▶ [Source records]:
————————

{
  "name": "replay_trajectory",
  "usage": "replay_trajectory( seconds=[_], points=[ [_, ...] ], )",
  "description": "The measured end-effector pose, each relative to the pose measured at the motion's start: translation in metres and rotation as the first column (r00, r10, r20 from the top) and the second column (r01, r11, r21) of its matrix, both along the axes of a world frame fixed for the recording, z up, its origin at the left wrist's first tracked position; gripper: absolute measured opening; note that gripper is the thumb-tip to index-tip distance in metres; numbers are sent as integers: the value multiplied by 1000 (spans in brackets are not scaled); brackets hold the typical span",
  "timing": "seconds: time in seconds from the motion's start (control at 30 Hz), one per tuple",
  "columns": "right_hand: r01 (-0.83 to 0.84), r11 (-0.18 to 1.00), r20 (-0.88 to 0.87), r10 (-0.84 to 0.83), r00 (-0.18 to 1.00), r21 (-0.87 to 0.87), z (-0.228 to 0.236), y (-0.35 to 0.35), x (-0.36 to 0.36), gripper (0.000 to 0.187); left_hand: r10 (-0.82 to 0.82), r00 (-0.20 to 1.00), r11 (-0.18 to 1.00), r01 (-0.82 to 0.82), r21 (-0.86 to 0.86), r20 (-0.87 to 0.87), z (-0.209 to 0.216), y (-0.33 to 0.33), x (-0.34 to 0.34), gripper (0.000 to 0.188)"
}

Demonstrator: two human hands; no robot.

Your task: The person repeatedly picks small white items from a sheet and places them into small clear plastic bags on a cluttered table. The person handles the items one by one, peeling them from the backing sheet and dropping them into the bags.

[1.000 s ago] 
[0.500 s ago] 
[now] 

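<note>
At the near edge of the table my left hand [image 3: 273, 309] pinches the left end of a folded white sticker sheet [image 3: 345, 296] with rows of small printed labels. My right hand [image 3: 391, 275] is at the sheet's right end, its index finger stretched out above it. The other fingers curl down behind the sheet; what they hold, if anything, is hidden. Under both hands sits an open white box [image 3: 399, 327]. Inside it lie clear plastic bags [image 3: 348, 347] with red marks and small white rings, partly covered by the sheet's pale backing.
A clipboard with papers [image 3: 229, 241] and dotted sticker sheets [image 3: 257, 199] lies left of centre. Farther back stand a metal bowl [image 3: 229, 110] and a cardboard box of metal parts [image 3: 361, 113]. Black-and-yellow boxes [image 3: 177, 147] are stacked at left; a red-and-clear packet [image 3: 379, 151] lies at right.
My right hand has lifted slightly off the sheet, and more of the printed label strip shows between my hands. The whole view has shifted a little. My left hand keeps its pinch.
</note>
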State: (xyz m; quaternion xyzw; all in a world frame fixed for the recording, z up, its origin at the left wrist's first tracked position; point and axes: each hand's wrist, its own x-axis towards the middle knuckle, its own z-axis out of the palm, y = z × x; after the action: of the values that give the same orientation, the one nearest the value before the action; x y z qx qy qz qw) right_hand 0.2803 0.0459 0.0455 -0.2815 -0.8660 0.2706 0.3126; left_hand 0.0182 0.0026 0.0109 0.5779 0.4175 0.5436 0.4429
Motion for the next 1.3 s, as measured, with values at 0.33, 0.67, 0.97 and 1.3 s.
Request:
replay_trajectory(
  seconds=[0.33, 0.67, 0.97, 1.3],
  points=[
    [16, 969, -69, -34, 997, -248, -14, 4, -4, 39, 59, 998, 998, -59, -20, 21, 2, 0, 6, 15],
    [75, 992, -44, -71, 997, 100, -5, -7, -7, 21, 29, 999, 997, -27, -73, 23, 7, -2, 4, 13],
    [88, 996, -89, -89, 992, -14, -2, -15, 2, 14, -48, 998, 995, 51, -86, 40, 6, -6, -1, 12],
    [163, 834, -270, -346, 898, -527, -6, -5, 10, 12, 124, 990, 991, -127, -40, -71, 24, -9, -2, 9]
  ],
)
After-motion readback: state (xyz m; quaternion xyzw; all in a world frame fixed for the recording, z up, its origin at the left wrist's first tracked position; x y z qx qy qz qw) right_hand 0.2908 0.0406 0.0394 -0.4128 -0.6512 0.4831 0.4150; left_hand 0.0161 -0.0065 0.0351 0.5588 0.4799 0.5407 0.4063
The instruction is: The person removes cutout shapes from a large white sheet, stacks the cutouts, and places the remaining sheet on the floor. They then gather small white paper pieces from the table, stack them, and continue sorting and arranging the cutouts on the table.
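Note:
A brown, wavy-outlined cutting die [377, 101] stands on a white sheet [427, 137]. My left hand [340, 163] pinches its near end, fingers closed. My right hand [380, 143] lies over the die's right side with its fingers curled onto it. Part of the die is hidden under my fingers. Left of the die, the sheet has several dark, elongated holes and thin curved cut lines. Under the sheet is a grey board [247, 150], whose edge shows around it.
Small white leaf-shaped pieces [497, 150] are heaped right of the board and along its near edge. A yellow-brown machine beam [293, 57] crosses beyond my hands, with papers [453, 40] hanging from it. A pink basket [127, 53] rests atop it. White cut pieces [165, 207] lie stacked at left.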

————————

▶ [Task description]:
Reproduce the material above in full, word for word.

▶ [Solved exercise]:
{
  "name": "replay_trajectory",
  "usage": "replay_trajectory( seconds=[_], points=[ [_, ...] ], )",
  "description": "The measured end-effector pose, each relative to the pose measured at the motion's start: translation in metres and rotation as the first column (r00, r10, r20 from the top) and the second column (r01, r11, r21) of its matrix, both along the axes of a world frame fixed for the recording, z up, its origin at the left wrist's first tracked position; gripper: absolute measured opening; note that gripper is the thumb-tip to index-tip distance in metres; numbers are sent as integers: the value multiplied by 1000 (spans in brackets are not scaled); brackets hold the typical span",
  "timing": "seconds: time in seconds from the motion's start (control at 30 Hz), one per tuple",
  "columns": "right_hand: r01 (-0.83 to 0.84), r11 (-0.18 to 1.00), r20 (-0.88 to 0.87), r10 (-0.84 to 0.83), r00 (-0.18 to 1.00), r21 (-0.87 to 0.87), z (-0.228 to 0.236), y (-0.35 to 0.35), x (-0.36 to 0.36), gripper (0.000 to 0.187); left_hand: r10 (-0.82 to 0.82), r00 (-0.20 to 1.00), r11 (-0.18 to 1.00), r01 (-0.82 to 0.82), r21 (-0.86 to 0.86), r20 (-0.87 to 0.87), z (-0.209 to 0.216), y (-0.33 to 0.33), x (-0.34 to 0.34), gripper (0.000 to 0.188)"
}

Demonstrator: two human hands; no robot.

Your task: The person repeatedly picks small white items from a sheet and places them into small clear plastic bags on a cluttered table. The person handles the items one by one, peeling them from the backing sheet and dropping them into the bags.

[1.000 s ago] 
[0.500 s ago] 
[now] 

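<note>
At the near edge of the table my left hand [image 3: 273, 309] pinches the left end of a folded white sticker sheet [image 3: 345, 296] with rows of small printed labels. My right hand [image 3: 391, 275] is at the sheet's right end, its index finger stretched out above it. The other fingers curl down behind the sheet; what they hold, if anything, is hidden. Under both hands sits an open white box [image 3: 399, 327]. Inside it lie clear plastic bags [image 3: 348, 347] with red marks and small white rings, partly covered by the sheet's pale backing.
A clipboard with papers [image 3: 229, 241] and dotted sticker sheets [image 3: 257, 199] lies left of centre. Farther back stand a metal bowl [image 3: 229, 110] and a cardboard box of metal parts [image 3: 361, 113]. Black-and-yellow boxes [image 3: 177, 147] are stacked at left; a red-and-clear packet [image 3: 379, 151] lies at right.
My right hand has lifted slightly off the sheet, and more of the printed label strip shows between my hands. The whole view has shifted a little. My left hand keeps its pinch.
</note>
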State: (xyz m; quaternion xyzw; all in a world frame fixed for the recording, z up, its origin at the left wrist's first tracked position; point and axes: each hand's wrist, its own x-axis towards the middle knuckle, its own z-axis out of the palm, y = z × x; after the action: of the values that give the same orientation, the one nearest the value before the action; x y z qx qy qz qw) right_hand 0.2803 0.0459 0.0455 -0.2815 -0.8660 0.2706 0.3126; left_hand 0.0182 0.0026 0.0109 0.5779 0.4175 0.5436 0.4429
Motion for the next 1.3 s, as measured, with values at 0.33, 0.67, 0.97 and 1.3 s.
Request:
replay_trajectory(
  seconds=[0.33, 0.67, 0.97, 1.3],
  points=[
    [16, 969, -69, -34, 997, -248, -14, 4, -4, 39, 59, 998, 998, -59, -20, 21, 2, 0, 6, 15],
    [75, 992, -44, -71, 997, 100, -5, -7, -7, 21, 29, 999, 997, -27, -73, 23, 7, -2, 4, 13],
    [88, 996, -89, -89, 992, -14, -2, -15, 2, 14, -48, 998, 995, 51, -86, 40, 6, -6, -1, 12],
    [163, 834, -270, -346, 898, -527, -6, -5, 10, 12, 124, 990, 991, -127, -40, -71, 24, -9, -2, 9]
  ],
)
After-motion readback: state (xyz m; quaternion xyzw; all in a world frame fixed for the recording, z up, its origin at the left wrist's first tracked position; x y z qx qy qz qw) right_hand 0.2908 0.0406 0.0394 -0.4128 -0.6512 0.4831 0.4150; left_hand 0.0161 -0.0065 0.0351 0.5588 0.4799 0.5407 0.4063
The instruction is: The person removes cutout shapes from a large white sheet, stacks the cutouts, and places the remaining sheet on the floor. They then gather small white paper pieces from the table, stack them, and continue sorting and arranging the cutouts on the table.
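Note:
A brown, wavy-outlined cutting die [377, 101] stands on a white sheet [427, 137]. My left hand [340, 163] pinches its near end, fingers closed. My right hand [380, 143] lies over the die's right side with its fingers curled onto it. Part of the die is hidden under my fingers. Left of the die, the sheet has several dark, elongated holes and thin curved cut lines. Under the sheet is a grey board [247, 150], whose edge shows around it.
Small white leaf-shaped pieces [497, 150] are heaped right of the board and along its near edge. A yellow-brown machine beam [293, 57] crosses beyond my hands, with papers [453, 40] hanging from it. A pink basket [127, 53] rests atop it. White cut pieces [165, 207] lie stacked at left.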

The exercise requires nothing else.